§ **Your instructions**
It would help if you retyped the data exactly, leaving out the pictures.

§ **Data section**
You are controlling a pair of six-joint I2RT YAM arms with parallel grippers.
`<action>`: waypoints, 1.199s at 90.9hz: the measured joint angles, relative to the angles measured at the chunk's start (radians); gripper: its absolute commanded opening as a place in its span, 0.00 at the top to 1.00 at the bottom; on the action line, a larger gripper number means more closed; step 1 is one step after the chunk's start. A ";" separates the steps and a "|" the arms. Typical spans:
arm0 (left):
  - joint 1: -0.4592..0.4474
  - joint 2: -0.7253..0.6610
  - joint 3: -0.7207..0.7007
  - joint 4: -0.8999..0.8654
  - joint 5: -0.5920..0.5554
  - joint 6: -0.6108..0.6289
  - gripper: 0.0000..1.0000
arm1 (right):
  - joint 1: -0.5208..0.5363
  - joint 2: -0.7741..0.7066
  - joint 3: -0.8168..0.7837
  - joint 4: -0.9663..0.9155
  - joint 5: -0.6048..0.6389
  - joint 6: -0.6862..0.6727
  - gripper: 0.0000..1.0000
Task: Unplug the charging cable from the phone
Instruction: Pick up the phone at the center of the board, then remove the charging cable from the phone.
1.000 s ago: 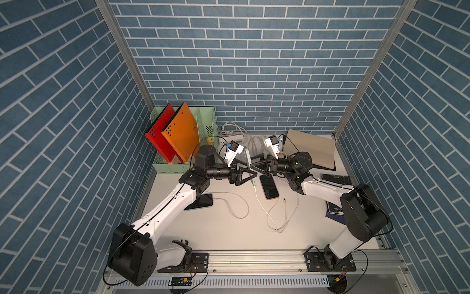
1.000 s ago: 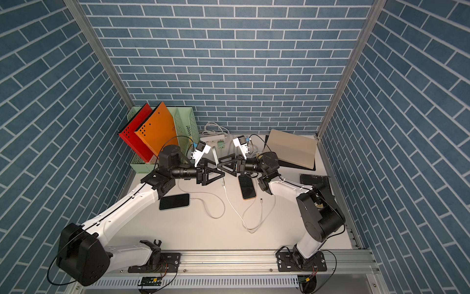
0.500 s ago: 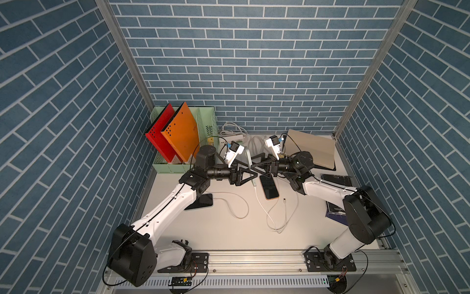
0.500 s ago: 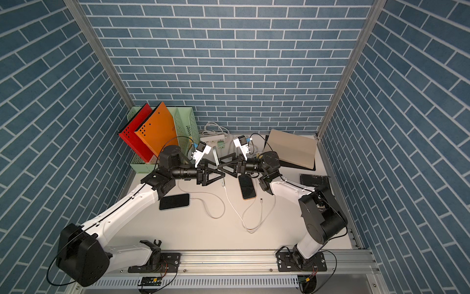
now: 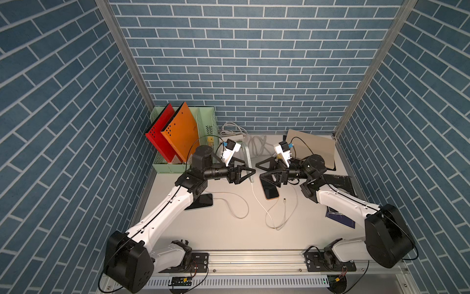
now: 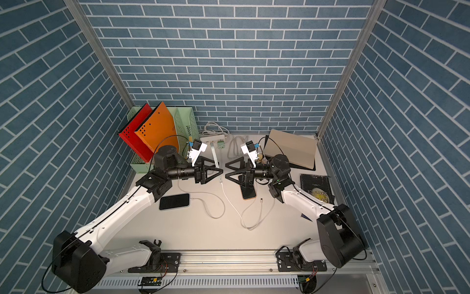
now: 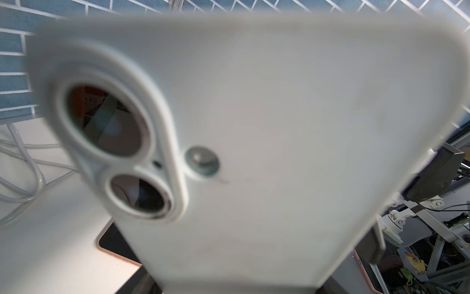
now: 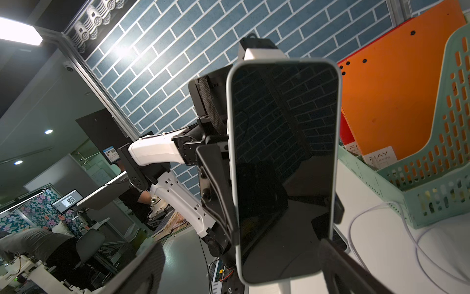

§ **Your solution**
You are controlling a pair of six-joint I2RT YAM arms with parallel grippers.
`<action>`: waypoints, 1.199s at 90.9hz: the measured joint angles, relative to the angles measured at the chunk's start (radians); gripper: its absolute commanded opening as a place in its span, 0.00 at the top to 1.00 at the bottom; on the action line, a larger gripper number means more closed; step 1 is one step after the chunk's start. A ";" separates the steps and a "|" the arms. Typical spans:
arm0 (left):
  - joint 1: -0.4592..0.4474
  - joint 2: -0.7253..0.6610
  - joint 3: -0.7207..0.7007
  - joint 4: -0.8999..0.8654
  - joint 5: -0.5920..0.5554
  - joint 6: -0.6108..0.6289
  - gripper: 0.0000..1.0000
arm1 (right):
  - joint 1: -0.5208..0.5363
  - joint 2: -0.7741..0.7066
  - joint 3: -0.8168..0.7837
  - joint 4: -0.9663..0.9155
  - joint 5: -0.6048..0.6389
  - joint 6: -0.6862..0.6727
  - gripper: 0.0000..1.0000
Task: Unplug the charging cable from the phone
Instruction: Pick up the phone at the center of the board, then remove the charging cable from the phone.
1.000 s ago: 
1.000 s ago: 
0.500 s ago: 
0.500 s ago: 
now: 
now: 
now: 
now: 

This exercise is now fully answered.